Detection method of SNP (single nucleotide polymorphism) locus of SMA (shape memory alloy) gene

Technical Field

The invention relates to the technical field of medical detection, in particular to a method for detecting SNP loci of SMA genes.

Background

Spinal Muscular Atrophy (SMA) is a disease in which motor neurons at the anterior horn of the spinal cord degenerate, causing muscle weakness and atrophy. Belongs to autosomal recessive genetic diseases, and is not uncommon clinically. The clinical manifestations of this disease are very different, and according to the onset age and clinical course of disease, SMA is classified into type 4 from heavy to light. The common characteristics are degeneration of anterior angle cells of spinal cord, progressive and symmetrical clinical manifestations, extensive flaccid paralysis and muscular atrophy with the main limb proximal, and normal intelligence development and feeling, wherein Single Nucleotide Polymorphism (SNP) refers to DNA sequence polymorphism caused by variation of single nucleotide on genome level. It is the most common one of the human heritable variations, accounting for over 90% of all known polymorphisms. SNPs are widely present in the human genome, averaging 1 per 300 base pairs, and the total number is estimated to be 300 ten thousand or more. A SNP is a two-state marker, caused by a transition or transversion of a single base, or by an insertion or deletion of a base. SNPs may be in either the gene sequence or non-coding sequences outside the gene.

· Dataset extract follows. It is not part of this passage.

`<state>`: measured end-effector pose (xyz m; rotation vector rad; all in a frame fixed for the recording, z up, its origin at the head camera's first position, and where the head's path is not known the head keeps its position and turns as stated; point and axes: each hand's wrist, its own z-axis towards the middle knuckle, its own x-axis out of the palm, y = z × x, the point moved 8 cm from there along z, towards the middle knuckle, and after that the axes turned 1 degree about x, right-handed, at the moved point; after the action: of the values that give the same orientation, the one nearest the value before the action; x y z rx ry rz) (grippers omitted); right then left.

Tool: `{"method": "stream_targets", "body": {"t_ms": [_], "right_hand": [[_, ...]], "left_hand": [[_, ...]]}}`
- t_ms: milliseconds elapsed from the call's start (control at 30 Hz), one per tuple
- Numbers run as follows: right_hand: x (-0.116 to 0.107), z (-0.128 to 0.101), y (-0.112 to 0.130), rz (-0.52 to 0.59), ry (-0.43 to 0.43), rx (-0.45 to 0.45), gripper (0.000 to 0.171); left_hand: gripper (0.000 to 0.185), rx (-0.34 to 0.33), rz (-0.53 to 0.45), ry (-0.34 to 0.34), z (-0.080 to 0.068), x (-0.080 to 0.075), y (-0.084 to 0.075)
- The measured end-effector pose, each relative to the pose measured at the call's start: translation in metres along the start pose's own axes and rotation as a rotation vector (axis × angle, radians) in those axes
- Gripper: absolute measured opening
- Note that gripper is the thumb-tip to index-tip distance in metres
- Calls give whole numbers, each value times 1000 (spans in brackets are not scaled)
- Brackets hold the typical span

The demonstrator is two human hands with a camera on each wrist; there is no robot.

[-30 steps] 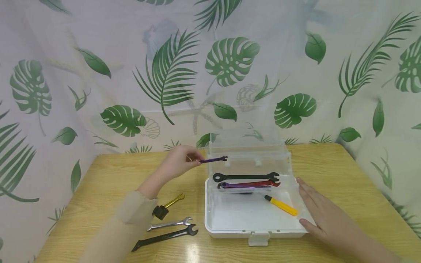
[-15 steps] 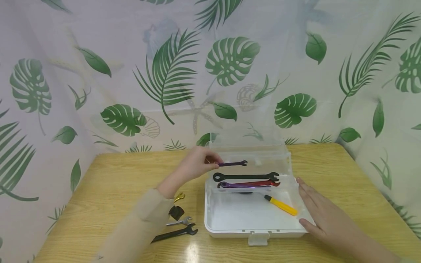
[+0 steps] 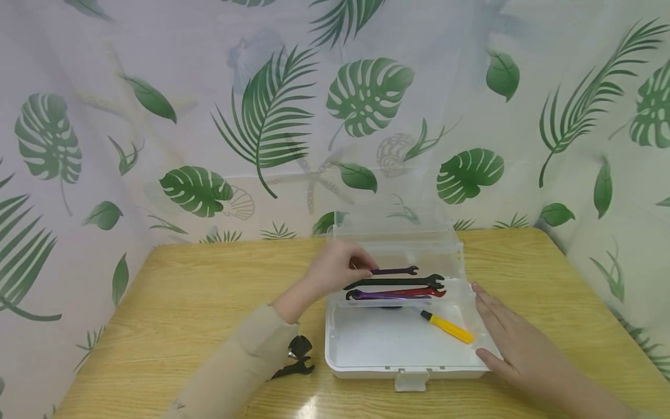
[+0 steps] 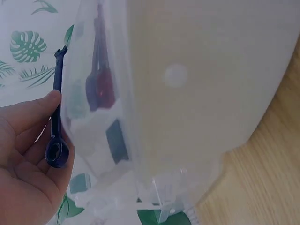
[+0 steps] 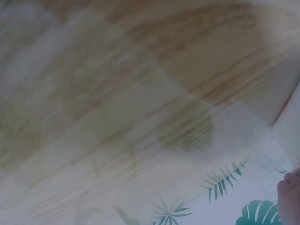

The existing sequencing method is a quantitative polymerase chain reaction or a direct sequencing method, and has the following problems;

firstly, the detection flux is smaller;

secondly, the detection accuracy is not high;

thirdly, the cost is expensive.

Disclosure of Invention

Technical problem to be solved

Aiming at the defects of the prior art, the invention provides a detection method of the SNP locus of the SMA gene, which solves the problems of small detection flux, low detection accuracy and high cost.

(II) technical scheme

In order to achieve the purpose, the invention is realized by the following technical scheme: a detection method of SNP locus of SMA gene comprises the following steps:

s1, preparing a glass substrate, adding a protecting group on the glass substrate, and preventing the following DNA extension reaction through the protecting group;

s2, next, carrying out first photoetching, namely, arranging small squares on a glass substrate, covering a part of glass plate area by using a photomask to prevent ultraviolet light from irradiating the glass substrate, and irradiating the ultraviolet light on the corresponding places of the small squares through the local shielding of the photomask to ensure that protective groups in the small squares can be irradiated by the ultraviolet light, wherein photosensitive protective groups fall off from the original connected hydroxyl groups, and the protective groups are not shielded by the photomask and are still connected to the original hydroxyl groups because of not being irradiated by the light;

s3, next, applying a substrate of the first base to be linked to a glass substrate, wherein the substrate has been irradiated with light and has been removed of the protecting group, so that the substrate binds to the first base, and the substrate is not bound to the first base when covered by the opaque region of the mask and the protecting group is left;

s4, carrying out the second photo-etching, namely, taking a second photo-mask cover to cover the glass substrate, irradiating the glass substrate by ultraviolet light through the second photo-mask again, after the second light irradiation, removing the protective group on the glass substrate corresponding to the transparent part of the second photo-mask, then spreading the second base of the second round of planting on the glass substrate, wherein the position of the glass substrate, from which the protective group is removed in the second round of light irradiation, can grow a second base;

s5, covering with a third mask, irradiating with light for the third time, adding a third base, repeating the process, and sequentially arranging different positions on the glass substrate to grow the desired DNA chain;

s6, extracting the gene to be detected, slicing the gene to be detected in different lengths, marking the gene by a fluorescent chemical substance, and sequentially injecting the gene to be detected onto a glass substrate embedded with a chip;

since the degree of hybridization of S7 and the DNA strand is correlated with the fluorescence intensity, the variation of the sequence to be detected at the site of detection may be detected by the intensity of fluorescence by laser scanning.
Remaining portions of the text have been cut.